• **Problem details**:
A word-for-word retyping of the listing below is required, with the pictures dropped.

——————

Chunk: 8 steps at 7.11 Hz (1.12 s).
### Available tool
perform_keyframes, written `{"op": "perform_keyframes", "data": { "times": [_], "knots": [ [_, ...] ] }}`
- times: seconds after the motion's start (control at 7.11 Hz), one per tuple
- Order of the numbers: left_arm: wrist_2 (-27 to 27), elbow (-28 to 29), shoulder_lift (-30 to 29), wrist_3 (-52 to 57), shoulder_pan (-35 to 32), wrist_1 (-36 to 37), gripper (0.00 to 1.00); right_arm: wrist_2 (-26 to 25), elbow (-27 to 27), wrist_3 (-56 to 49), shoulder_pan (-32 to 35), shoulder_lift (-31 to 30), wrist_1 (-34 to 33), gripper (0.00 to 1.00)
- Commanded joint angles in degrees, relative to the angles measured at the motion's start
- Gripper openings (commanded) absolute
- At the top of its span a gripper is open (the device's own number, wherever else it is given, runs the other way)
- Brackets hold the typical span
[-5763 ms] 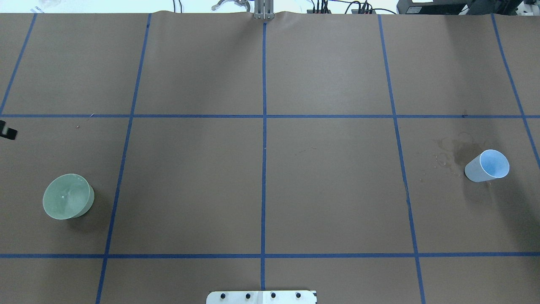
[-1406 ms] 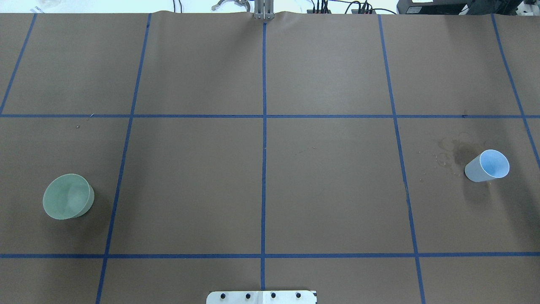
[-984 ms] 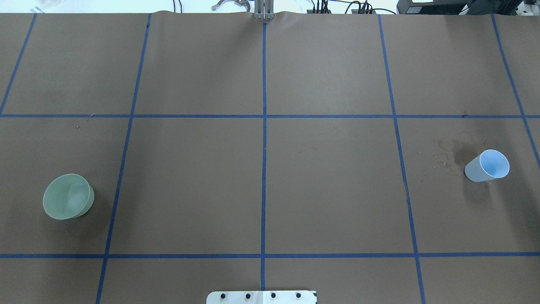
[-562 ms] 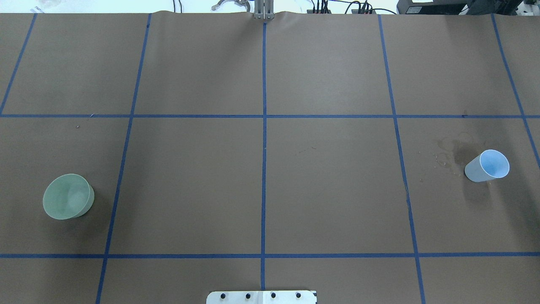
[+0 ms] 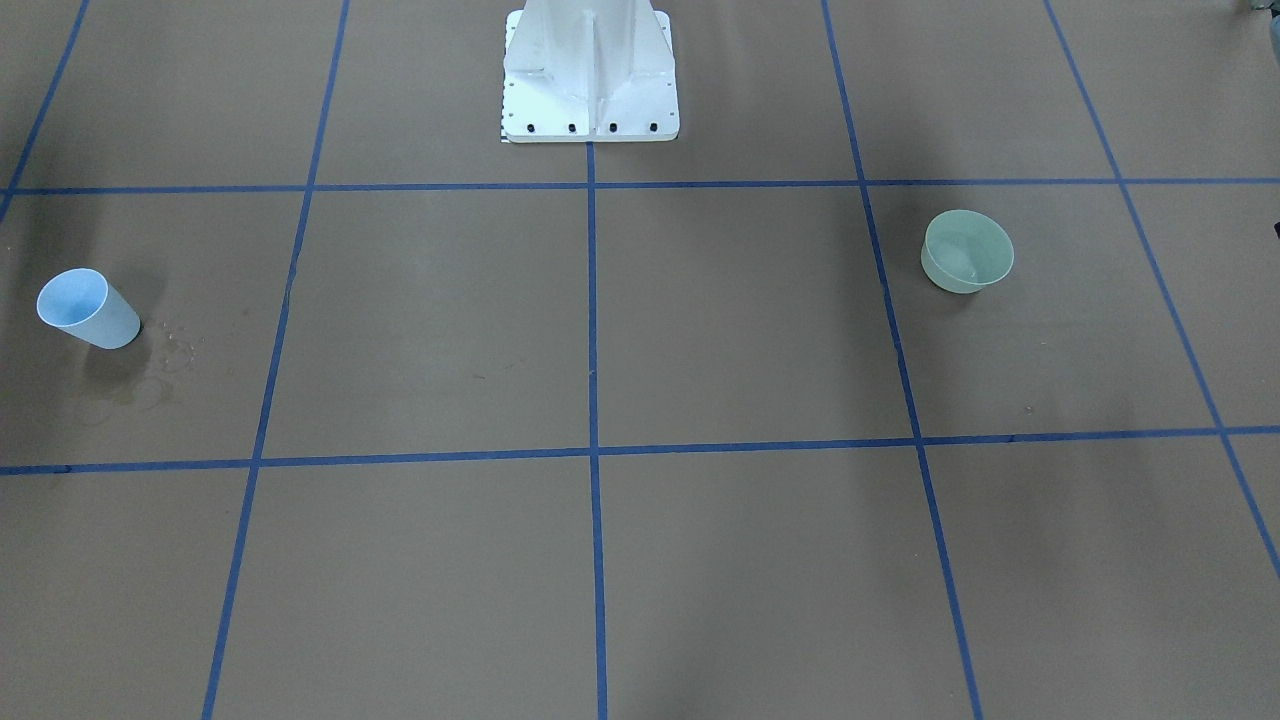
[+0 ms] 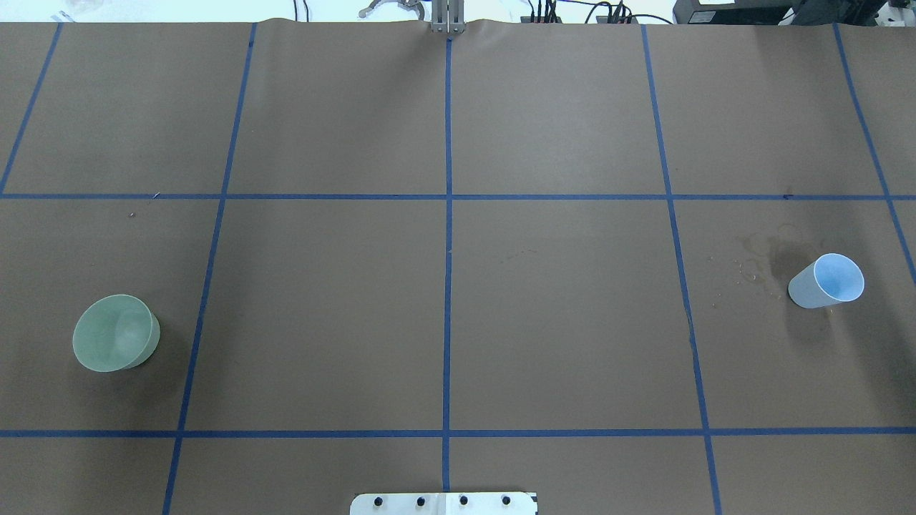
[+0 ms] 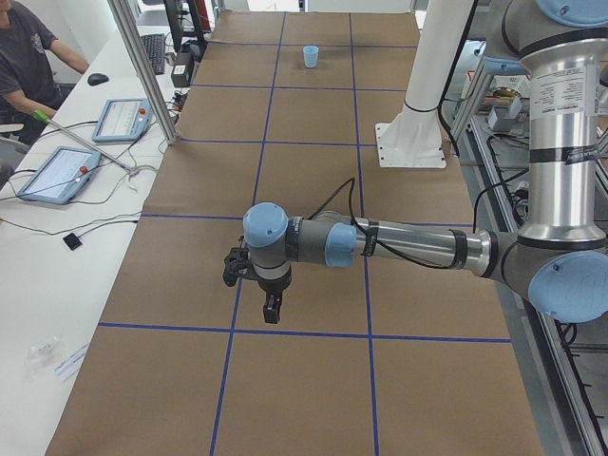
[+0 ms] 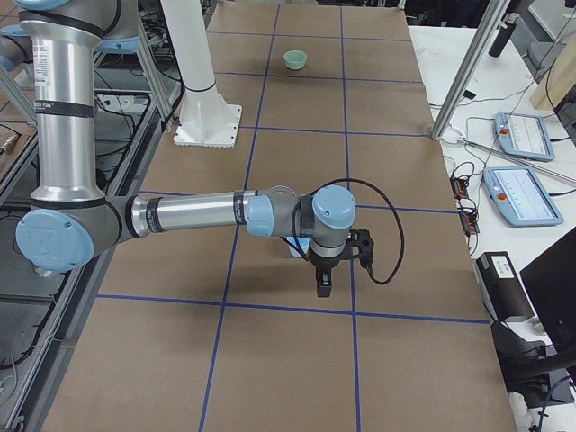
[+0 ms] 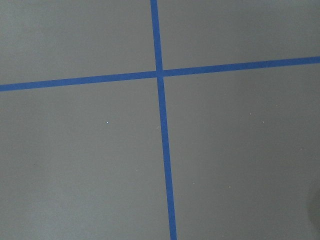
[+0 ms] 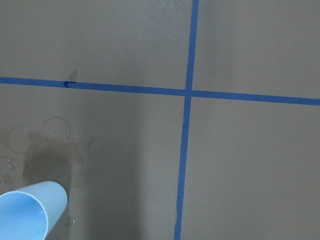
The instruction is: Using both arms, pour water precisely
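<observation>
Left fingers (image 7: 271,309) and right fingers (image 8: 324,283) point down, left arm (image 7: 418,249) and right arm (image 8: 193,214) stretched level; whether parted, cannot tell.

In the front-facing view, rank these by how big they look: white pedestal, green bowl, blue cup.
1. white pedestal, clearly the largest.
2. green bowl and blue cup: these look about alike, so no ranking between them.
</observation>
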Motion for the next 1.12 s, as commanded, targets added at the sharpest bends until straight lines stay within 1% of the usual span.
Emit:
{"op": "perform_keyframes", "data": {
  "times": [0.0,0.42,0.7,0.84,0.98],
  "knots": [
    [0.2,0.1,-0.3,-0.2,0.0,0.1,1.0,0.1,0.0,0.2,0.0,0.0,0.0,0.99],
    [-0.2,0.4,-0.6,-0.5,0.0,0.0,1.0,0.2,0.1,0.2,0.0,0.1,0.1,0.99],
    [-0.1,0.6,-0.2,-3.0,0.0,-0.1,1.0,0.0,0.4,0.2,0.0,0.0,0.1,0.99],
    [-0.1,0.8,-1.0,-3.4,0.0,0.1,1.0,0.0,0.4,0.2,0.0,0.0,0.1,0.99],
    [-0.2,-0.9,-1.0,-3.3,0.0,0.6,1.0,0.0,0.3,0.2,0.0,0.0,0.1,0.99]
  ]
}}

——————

• **Written response**:
Chunk: 8 steps at 7.11 Hz (1.12 s).
### Available tool
perform_keyframes, written `{"op": "perform_keyframes", "data": { "times": [_], "knots": [ [_, ...] ] }}`
- times: seconds after the motion's start (control at 7.11 Hz), one per tuple
- Order of the numbers: left_arm: wrist_2 (-27 to 27), elbow (-28 to 29), shoulder_lift (-30 to 29), wrist_3 (-52 to 57), shoulder_pan (-35 to 32), wrist_1 (-36 to 37), gripper (0.00 to 1.00); right_arm: wrist_2 (-26 to 25), elbow (-27 to 27), wrist_3 (-56 to 49), shoulder_pan (-32 to 35), shoulder_lift (-31 to 30), wrist_1 (-34 to 33), gripper (0.00 to 1.00)
- Commanded joint angles in degrees, relative to the angles measured at the motion's start
- Gripper openings (commanded) absolute
- At the top of its span a gripper is open (the device's own number, wherever else it is given, runs the other way)
- Brackets hold the typical span
[-5763 ms] 
[-1406 ms] 
[-984 ms] 
[-562 ms] 
[+0 ms] 
[+0 ms] 
[+0 ms] 
[+0 ms] 
[+0 ms] 
[+0 ms] 
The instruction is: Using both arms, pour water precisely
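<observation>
Left fingers (image 7: 271,309) and right fingers (image 8: 324,283) point down, left arm (image 7: 418,249) and right arm (image 8: 193,214) stretched level; whether parted, cannot tell.

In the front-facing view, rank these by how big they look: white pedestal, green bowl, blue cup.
1. white pedestal, clearly the largest.
2. green bowl and blue cup: these look about alike, so no ranking between them.
</observation>
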Motion for the next 1.12 s, as commanded, targets added at the sharpest bends until straight lines stay within 1% of the usual span.
Emit:
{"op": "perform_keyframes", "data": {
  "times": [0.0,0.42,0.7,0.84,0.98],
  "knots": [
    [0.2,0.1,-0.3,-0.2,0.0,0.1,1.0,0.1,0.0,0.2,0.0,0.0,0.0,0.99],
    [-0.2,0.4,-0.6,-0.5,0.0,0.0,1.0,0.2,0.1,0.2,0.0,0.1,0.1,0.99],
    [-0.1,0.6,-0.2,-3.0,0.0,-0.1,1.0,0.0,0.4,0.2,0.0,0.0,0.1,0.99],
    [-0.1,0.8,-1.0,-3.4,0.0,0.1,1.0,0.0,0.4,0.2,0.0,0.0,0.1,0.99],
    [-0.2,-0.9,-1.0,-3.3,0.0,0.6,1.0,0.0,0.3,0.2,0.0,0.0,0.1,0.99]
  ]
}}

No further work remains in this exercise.